Contrat contesté et saisine de la justice
Selon le rapporteur de la commission, l’entreprise chargée des travaux n’a perçu que 773 000 USD alors que l’État a déjà décaissé 1 million USD pour ce chantier. Les fonds ont transité par le gouvernement provincial, gestionnaire des paiements. Sur le terrain, les travaux stagnent. La commission pointe l’Impact Business Company (IBC) pour faible expérience et qualité jugée insuffisante, en plus d’un lien de proximité avec le gouverneur, ancien député provincial.
Le ton a monté en séance plénière. Le député Emmanuel Makoka, rapporteur de la commission, a mis en cause l’usage des fonds en rappelant la disponibilité locale des intrants : barres de fer chez Congo Futur, ciment à l’extension PPC, quincaillerie en ville.
« Cet argent est énorme. Ne voyez-vous pas que cette entreprise commence déjà l’escroquerie dès le départ ? »

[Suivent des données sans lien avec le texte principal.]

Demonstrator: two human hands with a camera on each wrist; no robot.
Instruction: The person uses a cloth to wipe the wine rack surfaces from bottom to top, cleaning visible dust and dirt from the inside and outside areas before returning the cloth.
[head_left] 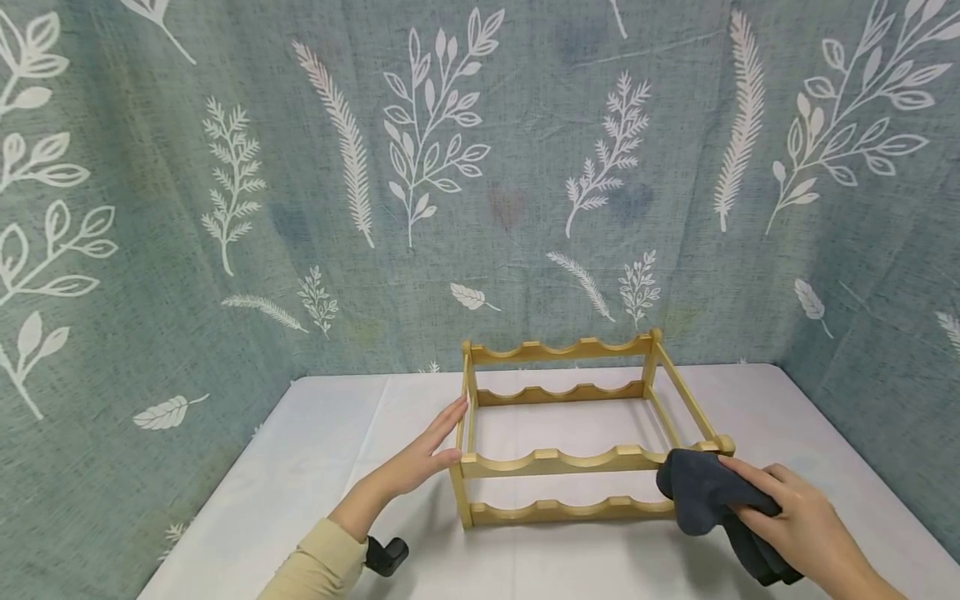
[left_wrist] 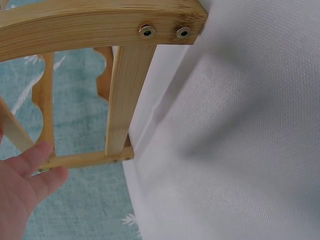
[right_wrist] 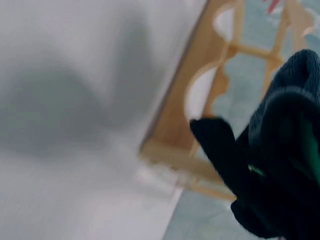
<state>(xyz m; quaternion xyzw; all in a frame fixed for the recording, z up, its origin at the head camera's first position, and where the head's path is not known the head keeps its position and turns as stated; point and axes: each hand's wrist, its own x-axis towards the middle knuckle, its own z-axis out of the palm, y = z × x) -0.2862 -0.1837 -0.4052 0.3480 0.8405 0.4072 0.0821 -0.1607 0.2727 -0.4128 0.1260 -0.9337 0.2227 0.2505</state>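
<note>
A light wooden rack (head_left: pixel 555 460) with scalloped rails, like a small wine rack, stands on the white-covered table. My left hand (head_left: pixel 422 457) rests against its left side with the fingers extended; in the left wrist view the fingers (left_wrist: pixel 44 180) lie by a side bar. At the front right corner, my right hand (head_left: pixel 806 521) grips a dark navy cloth (head_left: pixel 708 492), which hangs in folds over the end of the upper front rail. The right wrist view shows the cloth (right_wrist: pixel 280 150) close up and hides the fingers.
The white tablecloth (head_left: pixel 420 558) covers the table around the rack. A grey-green leaf-print curtain (head_left: pixel 510 208) encloses the back and both sides. A small black object (head_left: pixel 387 557) sits at my left wrist.
</note>
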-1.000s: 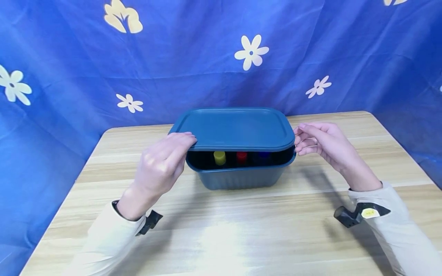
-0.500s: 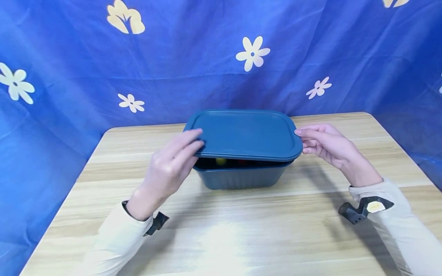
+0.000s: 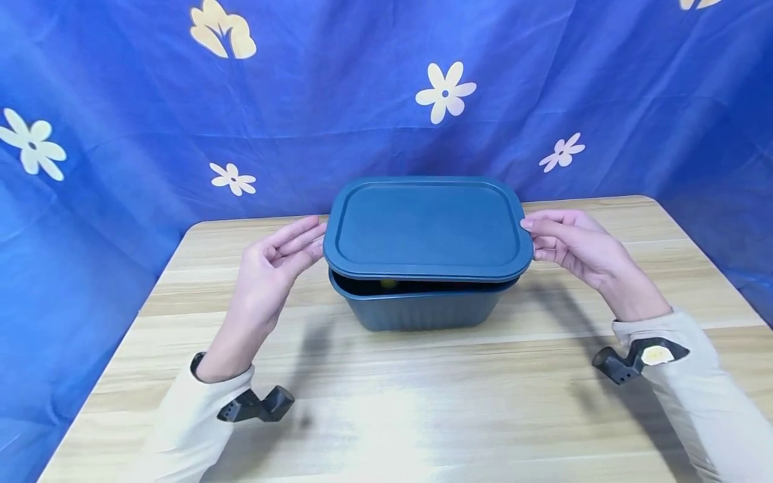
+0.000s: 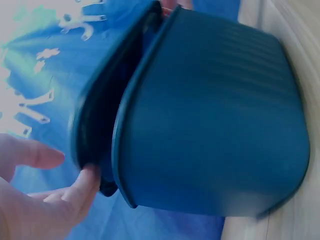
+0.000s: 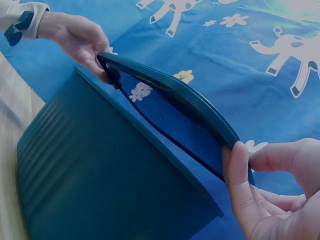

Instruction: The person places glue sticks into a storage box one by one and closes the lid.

Les élus ont recommandé la résiliation du contrat d’IBC par le gouvernement provincial. L’Assemblée provinciale a décidé de saisir le procureur général et de lui transmettre l’intégralité du rapport pour enquête. Des poursuites pourraient s’ensuivre au terme des investigations.
Interrogée, IBC n’a pas officiellement réagi au nouveau rapport. Des sources internes affirment que la société préfinance une partie des travaux. Dans un message daté du 8 octobre, son PCA, Jacques Mandiongwe, a soutenu qu’« IBC SARL n’a jamais reçu 1 USD venant du gouvernement central », rappelant que les décaissements ne passeraient pas directement par l’entreprise. Reste la question centrale : où se situent les près de 300 000 USD manquants entre le déblocage par Kinshasa et les montants effectivement versés à l’opérateur ?
À Kisangani, le stade Lumumba attend sa remise à niveau. La chaîne des paiements doit être clarifiée, les responsabilités fixées et le chantier relancé pour préserver l’objectif initial : livrer une infrastructure sportive conforme aux normes et aux coûts annoncés.